*** Material shown ***

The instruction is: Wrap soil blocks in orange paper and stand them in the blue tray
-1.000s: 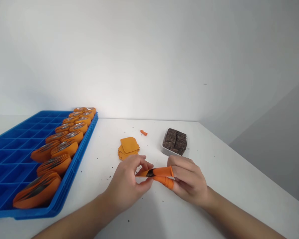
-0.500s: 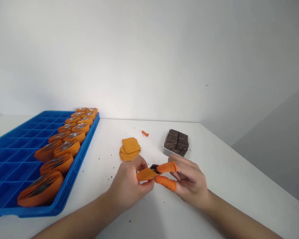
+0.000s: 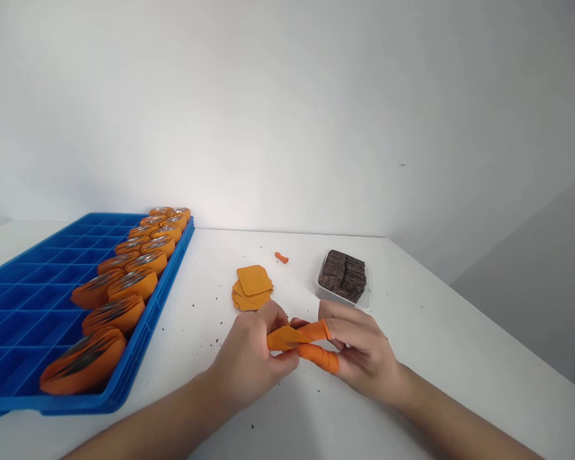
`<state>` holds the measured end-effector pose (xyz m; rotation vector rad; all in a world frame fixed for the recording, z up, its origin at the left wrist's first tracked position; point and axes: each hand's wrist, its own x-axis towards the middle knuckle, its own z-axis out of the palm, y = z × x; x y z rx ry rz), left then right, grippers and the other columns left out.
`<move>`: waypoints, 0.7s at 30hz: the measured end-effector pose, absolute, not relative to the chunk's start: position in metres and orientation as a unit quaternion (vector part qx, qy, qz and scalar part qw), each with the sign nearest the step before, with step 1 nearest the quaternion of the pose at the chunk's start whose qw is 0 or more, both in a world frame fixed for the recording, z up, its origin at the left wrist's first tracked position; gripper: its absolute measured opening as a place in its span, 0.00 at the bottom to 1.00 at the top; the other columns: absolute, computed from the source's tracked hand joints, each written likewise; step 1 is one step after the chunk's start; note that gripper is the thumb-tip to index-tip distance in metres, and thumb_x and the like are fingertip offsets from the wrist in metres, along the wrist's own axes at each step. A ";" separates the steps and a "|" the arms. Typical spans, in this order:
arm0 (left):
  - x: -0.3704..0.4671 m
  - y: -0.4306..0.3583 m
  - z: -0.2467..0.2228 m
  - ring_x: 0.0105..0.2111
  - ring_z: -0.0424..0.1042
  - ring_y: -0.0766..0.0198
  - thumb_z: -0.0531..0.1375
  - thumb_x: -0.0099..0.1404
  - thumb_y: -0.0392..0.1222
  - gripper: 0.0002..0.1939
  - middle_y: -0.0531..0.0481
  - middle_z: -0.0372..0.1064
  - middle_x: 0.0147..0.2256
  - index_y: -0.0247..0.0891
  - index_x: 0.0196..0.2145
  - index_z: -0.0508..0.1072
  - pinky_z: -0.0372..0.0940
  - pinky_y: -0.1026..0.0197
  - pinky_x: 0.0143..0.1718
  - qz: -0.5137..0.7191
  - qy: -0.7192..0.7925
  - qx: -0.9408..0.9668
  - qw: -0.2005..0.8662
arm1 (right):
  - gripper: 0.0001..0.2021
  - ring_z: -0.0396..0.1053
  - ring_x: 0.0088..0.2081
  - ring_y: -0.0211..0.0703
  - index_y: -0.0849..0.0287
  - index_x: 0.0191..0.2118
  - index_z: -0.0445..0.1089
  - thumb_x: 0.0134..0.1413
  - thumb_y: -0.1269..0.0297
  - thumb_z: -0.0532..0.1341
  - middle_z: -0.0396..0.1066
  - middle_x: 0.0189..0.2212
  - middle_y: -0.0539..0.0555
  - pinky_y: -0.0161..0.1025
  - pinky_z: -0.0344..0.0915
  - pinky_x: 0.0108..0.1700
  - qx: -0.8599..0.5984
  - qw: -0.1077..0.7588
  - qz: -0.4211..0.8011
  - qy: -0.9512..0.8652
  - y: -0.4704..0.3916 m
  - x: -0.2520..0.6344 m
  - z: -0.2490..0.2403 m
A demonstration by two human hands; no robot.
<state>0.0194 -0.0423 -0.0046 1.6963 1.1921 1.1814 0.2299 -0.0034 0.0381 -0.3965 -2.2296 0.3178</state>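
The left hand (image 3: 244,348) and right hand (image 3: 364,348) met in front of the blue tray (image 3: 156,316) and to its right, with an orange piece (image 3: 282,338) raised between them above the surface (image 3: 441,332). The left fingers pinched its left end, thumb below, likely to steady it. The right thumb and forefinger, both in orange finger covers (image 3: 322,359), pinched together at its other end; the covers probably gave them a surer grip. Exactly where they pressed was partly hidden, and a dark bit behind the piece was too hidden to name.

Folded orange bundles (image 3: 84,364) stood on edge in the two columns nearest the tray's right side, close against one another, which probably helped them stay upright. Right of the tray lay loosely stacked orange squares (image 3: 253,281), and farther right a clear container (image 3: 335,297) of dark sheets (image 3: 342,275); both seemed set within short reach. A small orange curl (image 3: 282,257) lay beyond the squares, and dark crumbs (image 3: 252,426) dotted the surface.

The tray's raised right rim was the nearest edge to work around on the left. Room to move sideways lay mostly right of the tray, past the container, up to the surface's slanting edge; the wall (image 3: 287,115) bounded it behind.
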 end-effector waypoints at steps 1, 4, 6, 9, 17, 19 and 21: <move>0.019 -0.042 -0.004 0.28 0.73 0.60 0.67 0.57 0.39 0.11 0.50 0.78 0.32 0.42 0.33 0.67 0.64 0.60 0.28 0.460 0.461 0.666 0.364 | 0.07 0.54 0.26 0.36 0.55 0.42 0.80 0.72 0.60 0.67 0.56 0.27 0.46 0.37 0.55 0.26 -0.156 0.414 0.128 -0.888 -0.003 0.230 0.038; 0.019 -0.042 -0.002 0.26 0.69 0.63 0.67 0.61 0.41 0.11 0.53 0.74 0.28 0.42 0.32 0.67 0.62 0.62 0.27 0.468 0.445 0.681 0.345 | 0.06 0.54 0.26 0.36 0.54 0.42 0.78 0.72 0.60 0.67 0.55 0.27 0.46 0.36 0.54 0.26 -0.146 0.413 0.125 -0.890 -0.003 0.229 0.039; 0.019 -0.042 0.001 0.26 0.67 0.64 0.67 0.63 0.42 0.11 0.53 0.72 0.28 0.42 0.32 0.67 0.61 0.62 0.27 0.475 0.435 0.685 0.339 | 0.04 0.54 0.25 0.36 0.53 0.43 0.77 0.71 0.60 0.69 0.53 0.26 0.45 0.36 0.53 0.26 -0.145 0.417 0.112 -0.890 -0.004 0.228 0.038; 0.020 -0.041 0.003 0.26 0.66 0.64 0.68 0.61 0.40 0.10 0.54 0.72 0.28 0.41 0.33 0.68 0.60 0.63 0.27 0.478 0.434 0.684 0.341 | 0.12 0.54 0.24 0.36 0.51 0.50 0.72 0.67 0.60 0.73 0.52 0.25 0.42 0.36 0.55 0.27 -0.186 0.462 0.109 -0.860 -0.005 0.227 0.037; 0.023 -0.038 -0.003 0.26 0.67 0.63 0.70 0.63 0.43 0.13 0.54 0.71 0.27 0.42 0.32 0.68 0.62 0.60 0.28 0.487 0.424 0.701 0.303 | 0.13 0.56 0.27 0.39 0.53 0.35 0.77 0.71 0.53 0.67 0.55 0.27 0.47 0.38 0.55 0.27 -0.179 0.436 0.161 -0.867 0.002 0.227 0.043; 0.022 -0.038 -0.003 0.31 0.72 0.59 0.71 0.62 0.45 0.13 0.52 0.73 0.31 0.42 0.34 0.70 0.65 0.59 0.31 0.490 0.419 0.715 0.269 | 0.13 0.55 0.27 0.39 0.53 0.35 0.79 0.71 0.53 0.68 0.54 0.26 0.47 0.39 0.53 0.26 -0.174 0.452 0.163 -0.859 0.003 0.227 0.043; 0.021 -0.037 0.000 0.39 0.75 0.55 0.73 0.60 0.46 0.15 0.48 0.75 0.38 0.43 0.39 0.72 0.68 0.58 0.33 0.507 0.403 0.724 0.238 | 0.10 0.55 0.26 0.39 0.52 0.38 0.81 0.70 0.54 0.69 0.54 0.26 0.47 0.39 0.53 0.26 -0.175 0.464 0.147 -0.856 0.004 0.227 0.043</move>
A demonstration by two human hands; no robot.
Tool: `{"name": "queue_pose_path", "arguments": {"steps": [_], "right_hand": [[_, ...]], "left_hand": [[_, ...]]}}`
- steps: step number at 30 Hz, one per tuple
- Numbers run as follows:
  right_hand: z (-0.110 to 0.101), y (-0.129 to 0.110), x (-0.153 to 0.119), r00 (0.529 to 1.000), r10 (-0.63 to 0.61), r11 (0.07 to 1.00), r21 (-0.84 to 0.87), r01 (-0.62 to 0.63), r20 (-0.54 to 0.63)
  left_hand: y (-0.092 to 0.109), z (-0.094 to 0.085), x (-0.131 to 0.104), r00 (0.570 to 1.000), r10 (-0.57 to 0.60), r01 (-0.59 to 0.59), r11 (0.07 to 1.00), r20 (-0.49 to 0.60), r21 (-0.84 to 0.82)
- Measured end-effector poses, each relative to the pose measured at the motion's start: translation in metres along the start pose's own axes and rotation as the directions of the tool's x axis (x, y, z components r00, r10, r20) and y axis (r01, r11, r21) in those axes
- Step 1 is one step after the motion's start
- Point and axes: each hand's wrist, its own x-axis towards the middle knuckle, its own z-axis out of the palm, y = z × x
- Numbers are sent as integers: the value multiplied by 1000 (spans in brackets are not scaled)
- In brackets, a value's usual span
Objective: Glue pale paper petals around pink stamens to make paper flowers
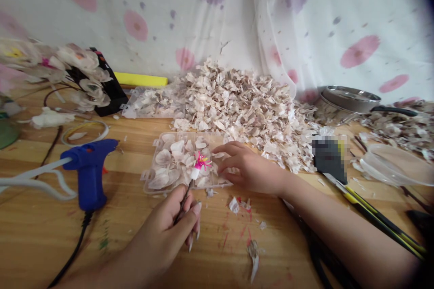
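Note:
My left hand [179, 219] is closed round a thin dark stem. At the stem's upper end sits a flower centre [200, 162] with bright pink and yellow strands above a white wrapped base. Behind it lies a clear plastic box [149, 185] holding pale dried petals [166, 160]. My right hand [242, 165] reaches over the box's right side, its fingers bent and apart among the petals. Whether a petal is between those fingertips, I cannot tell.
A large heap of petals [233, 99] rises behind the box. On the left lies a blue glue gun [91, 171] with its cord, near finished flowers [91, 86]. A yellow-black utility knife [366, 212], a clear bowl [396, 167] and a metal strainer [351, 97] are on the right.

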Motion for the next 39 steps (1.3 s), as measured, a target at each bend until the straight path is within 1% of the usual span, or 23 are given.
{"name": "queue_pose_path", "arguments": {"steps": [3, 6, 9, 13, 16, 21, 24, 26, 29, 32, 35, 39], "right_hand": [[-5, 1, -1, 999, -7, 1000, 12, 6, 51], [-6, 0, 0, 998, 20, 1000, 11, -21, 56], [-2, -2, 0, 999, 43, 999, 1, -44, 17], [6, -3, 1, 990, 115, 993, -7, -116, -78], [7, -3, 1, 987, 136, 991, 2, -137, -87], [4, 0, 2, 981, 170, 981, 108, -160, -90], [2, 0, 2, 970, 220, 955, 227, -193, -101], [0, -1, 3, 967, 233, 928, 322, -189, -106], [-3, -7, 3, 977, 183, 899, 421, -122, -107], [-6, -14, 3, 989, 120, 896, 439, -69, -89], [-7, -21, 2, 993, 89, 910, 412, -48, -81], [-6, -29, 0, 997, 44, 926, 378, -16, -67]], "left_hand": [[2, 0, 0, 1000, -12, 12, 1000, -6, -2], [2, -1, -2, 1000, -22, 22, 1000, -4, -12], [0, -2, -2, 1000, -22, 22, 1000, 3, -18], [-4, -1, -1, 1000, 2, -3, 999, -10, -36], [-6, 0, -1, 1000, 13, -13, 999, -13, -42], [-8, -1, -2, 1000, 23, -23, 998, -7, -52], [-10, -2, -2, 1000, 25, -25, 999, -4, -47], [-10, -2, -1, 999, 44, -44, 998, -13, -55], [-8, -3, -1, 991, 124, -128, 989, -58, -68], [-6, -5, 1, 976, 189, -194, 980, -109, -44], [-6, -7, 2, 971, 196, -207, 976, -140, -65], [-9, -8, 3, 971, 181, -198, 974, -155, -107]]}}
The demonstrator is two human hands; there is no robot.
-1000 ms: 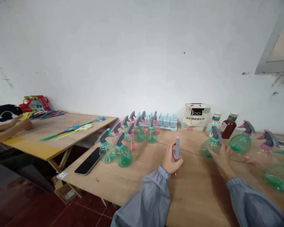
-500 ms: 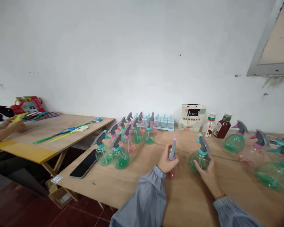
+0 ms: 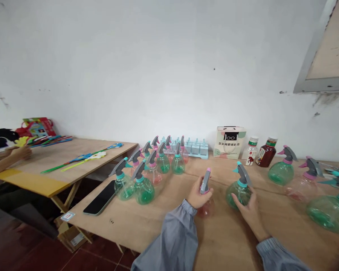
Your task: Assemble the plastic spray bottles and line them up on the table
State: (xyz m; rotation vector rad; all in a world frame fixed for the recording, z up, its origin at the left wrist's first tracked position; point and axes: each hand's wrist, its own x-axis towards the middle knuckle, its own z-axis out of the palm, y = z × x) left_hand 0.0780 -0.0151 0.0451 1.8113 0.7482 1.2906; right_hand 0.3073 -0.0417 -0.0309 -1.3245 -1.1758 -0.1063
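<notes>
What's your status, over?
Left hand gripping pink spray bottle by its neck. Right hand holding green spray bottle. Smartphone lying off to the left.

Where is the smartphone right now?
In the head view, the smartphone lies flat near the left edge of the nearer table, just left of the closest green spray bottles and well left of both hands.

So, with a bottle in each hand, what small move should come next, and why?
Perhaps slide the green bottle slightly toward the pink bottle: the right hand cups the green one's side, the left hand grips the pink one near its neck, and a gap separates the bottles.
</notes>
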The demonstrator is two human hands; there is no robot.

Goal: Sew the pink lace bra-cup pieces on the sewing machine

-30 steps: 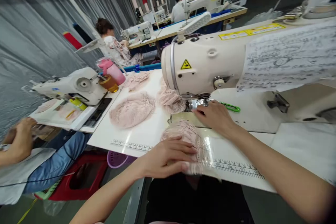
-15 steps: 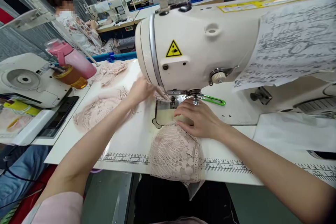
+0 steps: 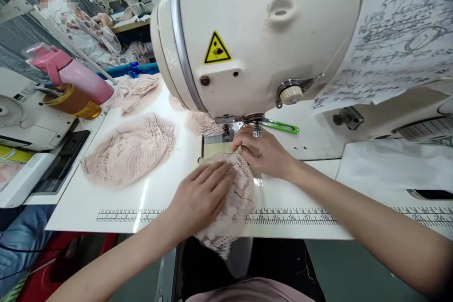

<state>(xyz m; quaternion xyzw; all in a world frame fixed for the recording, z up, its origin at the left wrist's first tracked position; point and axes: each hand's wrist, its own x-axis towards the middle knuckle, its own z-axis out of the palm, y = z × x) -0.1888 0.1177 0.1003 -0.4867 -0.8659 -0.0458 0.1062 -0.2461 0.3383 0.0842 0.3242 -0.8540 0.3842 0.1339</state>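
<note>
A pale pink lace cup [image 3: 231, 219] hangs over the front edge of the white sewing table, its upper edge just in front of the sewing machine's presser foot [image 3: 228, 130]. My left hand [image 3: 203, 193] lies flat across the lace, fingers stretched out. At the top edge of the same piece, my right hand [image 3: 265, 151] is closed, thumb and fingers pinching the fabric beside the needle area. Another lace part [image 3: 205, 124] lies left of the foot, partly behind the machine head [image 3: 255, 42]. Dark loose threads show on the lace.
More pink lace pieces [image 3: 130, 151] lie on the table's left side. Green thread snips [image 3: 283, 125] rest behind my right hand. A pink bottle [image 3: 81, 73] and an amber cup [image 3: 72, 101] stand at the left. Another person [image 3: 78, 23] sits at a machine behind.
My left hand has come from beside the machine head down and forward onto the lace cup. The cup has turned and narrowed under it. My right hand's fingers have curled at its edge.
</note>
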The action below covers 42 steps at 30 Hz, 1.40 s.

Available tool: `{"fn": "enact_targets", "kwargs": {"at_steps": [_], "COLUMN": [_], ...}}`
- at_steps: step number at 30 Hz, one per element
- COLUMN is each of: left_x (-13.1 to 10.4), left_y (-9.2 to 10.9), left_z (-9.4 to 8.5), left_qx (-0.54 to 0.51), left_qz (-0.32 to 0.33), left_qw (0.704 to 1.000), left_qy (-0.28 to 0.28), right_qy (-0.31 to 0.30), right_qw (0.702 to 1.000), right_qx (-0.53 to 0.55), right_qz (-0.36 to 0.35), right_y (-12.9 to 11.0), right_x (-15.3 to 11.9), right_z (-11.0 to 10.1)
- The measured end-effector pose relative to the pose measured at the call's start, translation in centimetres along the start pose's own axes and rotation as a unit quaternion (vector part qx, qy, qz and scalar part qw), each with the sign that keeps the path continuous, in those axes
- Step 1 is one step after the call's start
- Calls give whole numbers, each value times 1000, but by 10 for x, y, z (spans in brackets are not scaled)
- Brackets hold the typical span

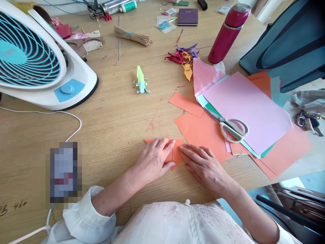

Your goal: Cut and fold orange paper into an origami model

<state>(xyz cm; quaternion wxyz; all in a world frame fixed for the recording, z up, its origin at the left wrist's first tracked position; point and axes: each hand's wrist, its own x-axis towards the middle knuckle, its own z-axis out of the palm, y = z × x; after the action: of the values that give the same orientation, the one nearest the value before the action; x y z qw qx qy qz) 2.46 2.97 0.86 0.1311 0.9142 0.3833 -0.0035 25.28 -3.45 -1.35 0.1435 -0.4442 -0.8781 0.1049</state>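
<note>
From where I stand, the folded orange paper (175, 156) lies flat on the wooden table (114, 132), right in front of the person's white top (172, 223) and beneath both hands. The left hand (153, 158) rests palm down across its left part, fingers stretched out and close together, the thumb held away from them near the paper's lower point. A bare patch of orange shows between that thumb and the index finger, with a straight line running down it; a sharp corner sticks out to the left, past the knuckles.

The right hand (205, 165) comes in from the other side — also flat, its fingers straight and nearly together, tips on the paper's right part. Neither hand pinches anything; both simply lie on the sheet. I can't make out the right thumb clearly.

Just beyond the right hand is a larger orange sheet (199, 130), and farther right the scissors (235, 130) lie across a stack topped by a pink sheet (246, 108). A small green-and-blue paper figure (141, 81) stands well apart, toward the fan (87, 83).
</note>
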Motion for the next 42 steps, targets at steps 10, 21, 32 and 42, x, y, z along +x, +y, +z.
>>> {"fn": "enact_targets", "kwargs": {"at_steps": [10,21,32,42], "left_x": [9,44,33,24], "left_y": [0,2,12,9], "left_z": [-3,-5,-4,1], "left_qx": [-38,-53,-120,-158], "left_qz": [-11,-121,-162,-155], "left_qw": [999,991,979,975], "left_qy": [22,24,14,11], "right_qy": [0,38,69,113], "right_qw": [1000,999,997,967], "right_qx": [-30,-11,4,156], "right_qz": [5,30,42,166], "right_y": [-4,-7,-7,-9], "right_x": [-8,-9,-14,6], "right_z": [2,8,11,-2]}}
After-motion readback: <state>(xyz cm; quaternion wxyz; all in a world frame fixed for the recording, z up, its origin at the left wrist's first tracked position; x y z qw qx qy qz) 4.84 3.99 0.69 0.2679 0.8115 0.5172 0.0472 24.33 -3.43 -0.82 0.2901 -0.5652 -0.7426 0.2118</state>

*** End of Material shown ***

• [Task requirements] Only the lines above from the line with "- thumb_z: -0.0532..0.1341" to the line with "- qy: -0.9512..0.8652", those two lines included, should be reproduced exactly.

• [Reply]
  - thumb_z: -0.0532..0.1341
  - middle_z: -0.0396..0.1066
  - middle_x: 0.0189..0.2212
  - middle_y: -0.0539..0.0555
  - pinky_y: -0.0161..0.1025
  - pinky_z: -0.0344..0.0915
  - pinky_x: 0.0108..0.1700
  - qx: -0.8599..0.5984
  - qw: -0.1077..0.7588
  - qz: -0.4211..0.8011
  - qy: -0.9512..0.8652

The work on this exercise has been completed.